9 MW : c’est la puissance de la chaufferie mixte bois/gaz installée sur le site du Center Parcs. Représentant 50 % de la puissance installée, la chaudière bois de 3 200 kW assure pourtant 90 % des besoins thermiques des équipements collectifs du site ! « C’est l’une des plus importantes chaufferies bois de la région et l’une des plus exemplaires en matière environnementale », détaille Marc Volpini. Grâce à la mise en place d’un filtre à manches particulièrement performant, le niveau d’émission des poussières dans les fumées sera d’environ 20 milligrammes par normo mètre cube (mg/Nm3), un seuil largement inférieur à celui fixé par l’ADEME (50 mg/Nm3), lui-même bien en dessous des exigences de la réglementation ! Quant aux cendres issues de la combustion, elles sont intégrées à du compost ou valorisées en épandage agricole. La production de chaleur est estimée à 14 384 MWh/an, ce qui représente une consommation de 5 200 tonnes par an de bois (réparties en 60 % de plaquettes forestières et 40 % de bois de fin de vie). L’ADEME a contribué au financement de la chaufferie à hauteur de 317 000 euros (sur un montant global de 2 592 000 euros).

 

Moselle
Le bois dont se chauffent les vacances

Biodiversité et énergie, tels sont les deux créneaux dans lesquels le groupe Pierre & Vacances Centers Parcs s’est engagé pour réaliser le domaine des Trois-Forêts. Dans un pur esprit de vacances « nature ».

 

Une cheminée Center Parc


 

Le développement durable a gagné le secteur des loisirs, à l’image de la dernière réalisation en Moselle du groupe Pierre & Vacances Center Parcs, symbole de son engagement dans ce domaine. « Prescripteurs de vacances nature, nous voulions initier une nouvelle génération de parcs intégrant le plus en amont possible les problématiques environnementales. Au domaine des Trois-Forêts, nous avons agi autour de deux axes : la biodiversité et l’énergie », explique Marie Balmain, responsable du développement durable chez Pierre & Vacances Center Parcs. Conception de pièces d’eau visant à favoriser la biodiversité, emploi de matériaux éco-labellisés, installation de systèmes pour économiser l’eau potable, cottages répondant aux critères de la très haute performance énergétique – une première à cette échelle – et chaufferie bois partiellement enterrée… le domaine des Trois-Forêts est un modèle du genre ! Sollicitée par Pierre & Vacances Center Parcs, l’ADEME a cofinancé l’étude de faisabilité relative à la création de cette chaufferie centralisée au bois (8 600 euros sur un total de 27 400 euros). « Nous étions très intéressés par le projet car nous pensions qu’il permettrait de générer une filière locale d’approvisionnement en biomasse et aurait une forte valeur d’exemplarité dans la région », indique Marc Volpini, animateur de secteur Biomasse-énergie, de la direction régionale Lorraine de l’ADEME.

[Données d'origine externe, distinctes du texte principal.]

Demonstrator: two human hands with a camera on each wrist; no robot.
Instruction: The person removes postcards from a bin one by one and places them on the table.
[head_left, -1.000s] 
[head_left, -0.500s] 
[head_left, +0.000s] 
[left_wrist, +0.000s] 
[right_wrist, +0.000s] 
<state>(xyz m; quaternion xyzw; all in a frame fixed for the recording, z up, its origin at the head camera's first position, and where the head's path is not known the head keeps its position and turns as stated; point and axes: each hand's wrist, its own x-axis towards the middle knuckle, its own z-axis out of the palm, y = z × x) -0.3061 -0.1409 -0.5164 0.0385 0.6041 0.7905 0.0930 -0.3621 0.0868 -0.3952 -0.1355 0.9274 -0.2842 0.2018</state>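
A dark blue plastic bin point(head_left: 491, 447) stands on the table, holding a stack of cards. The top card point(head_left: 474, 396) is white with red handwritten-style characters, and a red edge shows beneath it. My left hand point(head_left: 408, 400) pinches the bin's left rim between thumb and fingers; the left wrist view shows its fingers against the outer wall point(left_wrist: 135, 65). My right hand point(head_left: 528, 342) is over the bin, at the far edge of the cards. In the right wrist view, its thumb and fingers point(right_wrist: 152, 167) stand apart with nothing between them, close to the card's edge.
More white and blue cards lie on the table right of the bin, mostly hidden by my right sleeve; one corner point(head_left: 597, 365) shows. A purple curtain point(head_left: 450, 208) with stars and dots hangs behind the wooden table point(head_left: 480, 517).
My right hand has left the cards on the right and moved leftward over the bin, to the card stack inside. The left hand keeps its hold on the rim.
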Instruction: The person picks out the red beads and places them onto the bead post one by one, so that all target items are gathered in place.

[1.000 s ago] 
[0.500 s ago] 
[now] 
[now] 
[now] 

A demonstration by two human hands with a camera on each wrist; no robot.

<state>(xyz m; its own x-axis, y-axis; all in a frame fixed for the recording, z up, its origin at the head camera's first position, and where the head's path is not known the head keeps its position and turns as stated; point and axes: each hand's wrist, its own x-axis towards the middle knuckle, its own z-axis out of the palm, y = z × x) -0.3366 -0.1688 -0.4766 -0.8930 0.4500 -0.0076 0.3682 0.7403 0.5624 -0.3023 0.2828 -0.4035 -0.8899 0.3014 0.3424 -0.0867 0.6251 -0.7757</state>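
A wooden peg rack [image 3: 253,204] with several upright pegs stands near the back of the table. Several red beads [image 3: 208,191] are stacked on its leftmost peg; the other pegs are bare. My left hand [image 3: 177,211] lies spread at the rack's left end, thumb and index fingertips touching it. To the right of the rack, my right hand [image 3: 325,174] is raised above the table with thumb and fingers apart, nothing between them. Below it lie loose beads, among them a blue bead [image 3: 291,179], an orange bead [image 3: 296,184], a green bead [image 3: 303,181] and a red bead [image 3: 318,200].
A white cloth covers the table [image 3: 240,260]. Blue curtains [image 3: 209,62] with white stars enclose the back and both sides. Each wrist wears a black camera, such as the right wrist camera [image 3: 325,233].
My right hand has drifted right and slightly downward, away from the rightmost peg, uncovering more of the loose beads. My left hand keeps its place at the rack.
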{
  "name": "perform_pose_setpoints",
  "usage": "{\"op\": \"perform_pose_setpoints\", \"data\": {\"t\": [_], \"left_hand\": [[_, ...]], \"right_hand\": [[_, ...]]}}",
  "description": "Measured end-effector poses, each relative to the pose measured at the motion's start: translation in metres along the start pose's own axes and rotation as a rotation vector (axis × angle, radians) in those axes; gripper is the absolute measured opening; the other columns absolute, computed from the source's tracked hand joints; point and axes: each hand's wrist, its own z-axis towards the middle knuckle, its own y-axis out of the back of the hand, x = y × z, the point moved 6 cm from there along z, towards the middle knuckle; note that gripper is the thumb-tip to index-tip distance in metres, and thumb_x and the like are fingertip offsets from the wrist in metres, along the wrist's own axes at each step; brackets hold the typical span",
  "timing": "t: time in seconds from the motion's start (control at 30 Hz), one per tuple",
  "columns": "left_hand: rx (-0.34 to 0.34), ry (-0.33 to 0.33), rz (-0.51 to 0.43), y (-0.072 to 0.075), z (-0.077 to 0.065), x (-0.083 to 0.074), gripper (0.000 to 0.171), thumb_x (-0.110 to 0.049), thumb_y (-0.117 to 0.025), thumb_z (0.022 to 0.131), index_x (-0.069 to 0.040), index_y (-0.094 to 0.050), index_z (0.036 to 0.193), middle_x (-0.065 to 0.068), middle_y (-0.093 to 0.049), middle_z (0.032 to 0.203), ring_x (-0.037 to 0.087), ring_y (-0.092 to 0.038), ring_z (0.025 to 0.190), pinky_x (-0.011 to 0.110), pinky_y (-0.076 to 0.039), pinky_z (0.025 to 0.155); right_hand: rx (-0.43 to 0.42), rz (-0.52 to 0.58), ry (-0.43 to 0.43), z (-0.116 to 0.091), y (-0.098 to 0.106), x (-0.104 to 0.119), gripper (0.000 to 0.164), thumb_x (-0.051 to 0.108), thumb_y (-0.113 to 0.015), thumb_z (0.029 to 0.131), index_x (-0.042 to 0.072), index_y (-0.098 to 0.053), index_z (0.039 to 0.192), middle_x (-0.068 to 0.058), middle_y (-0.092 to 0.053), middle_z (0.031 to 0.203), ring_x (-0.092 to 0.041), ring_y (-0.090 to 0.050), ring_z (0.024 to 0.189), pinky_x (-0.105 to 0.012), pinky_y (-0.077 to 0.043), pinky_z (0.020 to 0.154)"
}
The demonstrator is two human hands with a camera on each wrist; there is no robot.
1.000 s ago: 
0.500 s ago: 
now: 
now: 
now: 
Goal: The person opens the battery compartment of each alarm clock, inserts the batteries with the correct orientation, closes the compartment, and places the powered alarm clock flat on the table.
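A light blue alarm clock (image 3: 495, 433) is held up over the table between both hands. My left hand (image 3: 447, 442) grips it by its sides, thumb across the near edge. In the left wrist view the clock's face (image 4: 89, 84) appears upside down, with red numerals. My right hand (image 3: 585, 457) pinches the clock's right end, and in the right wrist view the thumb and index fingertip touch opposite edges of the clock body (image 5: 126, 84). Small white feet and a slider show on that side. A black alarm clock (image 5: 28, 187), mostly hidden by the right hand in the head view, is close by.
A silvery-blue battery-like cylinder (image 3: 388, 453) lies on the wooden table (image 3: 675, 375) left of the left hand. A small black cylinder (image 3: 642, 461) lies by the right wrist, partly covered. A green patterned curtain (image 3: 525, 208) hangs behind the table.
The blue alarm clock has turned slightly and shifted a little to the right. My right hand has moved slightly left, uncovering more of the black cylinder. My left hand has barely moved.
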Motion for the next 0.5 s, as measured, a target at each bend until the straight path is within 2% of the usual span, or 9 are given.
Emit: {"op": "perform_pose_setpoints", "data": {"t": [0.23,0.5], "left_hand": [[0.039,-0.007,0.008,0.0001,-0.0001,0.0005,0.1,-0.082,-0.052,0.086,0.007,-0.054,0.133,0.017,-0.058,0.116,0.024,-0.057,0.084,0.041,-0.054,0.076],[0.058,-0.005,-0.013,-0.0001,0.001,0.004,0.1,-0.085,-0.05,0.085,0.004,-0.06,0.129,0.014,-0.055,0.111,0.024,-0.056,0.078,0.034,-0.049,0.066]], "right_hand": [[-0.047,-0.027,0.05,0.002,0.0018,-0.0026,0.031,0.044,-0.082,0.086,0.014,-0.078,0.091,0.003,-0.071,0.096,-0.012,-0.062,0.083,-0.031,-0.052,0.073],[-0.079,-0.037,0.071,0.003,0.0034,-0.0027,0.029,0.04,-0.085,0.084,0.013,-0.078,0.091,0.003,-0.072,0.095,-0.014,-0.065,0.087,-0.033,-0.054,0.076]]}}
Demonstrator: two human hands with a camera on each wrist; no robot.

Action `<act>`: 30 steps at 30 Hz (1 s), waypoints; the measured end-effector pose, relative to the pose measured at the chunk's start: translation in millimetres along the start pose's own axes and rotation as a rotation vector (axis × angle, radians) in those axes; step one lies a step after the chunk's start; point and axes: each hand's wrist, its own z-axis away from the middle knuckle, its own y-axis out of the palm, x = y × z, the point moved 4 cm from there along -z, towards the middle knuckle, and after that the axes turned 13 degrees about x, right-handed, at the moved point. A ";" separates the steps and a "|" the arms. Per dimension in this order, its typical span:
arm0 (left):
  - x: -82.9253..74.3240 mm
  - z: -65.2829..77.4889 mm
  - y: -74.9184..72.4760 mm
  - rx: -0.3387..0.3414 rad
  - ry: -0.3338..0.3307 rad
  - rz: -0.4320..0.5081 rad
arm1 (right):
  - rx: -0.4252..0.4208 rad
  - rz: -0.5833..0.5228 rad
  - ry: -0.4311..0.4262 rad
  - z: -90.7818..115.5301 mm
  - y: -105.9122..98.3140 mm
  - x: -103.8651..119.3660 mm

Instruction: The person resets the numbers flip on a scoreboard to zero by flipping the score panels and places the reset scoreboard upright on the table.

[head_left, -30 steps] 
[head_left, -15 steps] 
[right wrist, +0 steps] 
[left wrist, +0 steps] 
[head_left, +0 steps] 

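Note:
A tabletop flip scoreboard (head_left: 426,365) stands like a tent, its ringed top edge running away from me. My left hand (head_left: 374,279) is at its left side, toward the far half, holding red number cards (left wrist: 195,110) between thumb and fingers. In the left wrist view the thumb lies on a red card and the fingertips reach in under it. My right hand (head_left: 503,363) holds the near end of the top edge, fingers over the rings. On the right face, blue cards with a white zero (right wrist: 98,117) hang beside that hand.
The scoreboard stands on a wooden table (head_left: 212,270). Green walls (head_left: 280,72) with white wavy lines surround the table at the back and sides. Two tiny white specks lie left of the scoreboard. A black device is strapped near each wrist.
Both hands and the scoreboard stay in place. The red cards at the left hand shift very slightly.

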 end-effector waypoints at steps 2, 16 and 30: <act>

Le bois, avantageux sur tous les plans
Cette étude a abouti à l’installation d’une impressionnante chaufferie mixte bois/gaz, comprenant une chaudière automatique au bois de 3 200 kW et deux chaudières au gaz, l’une de 2 300 kW et l’autre de 3 200 kW pour l’appoint et le secours. « La chaudière bois est dimensionnée pour assurer environ 50 % de la puissance nécessaire, soit 90 % de l’énergie produite sur l’année. Le gaz fournit le complément en hiver et lors de la maintenance de la chaudière bois », rappelle Marc Volpini. Très récemment mise en service, elle permet de chauffer tous les équipements collectifs du parc (bassins aquatiques, restaurants, grande serre, bowling…). Le bois est une alternative qui présente de nombreux avantages. Ainsi, sur le plan économique, la maîtrise des coûts énergétiques est assurée à long terme. Dans ce cas précis, les tarifs ont été négociés pour vingt ans avec Cofely, la filiale de GDF/SUEZ, qui assure à la fois l’exploitation de la chaufferie et l’approvisionnement en bois. Sur le plan environnemental, la réduction des émissions de CO2 a été estimée à 2 800 tonnes chaque année. Enfin, la filière bois contribue au développement local en créant des emplois. « Notre projet était ambitieux. Il aurait été difficile à monter sans l’aide financière de l’ADEME et du conseil régional. En réussissant à le mener à terme, nous avons montré qu’une autre voie était possible », souligne Marie Balmain.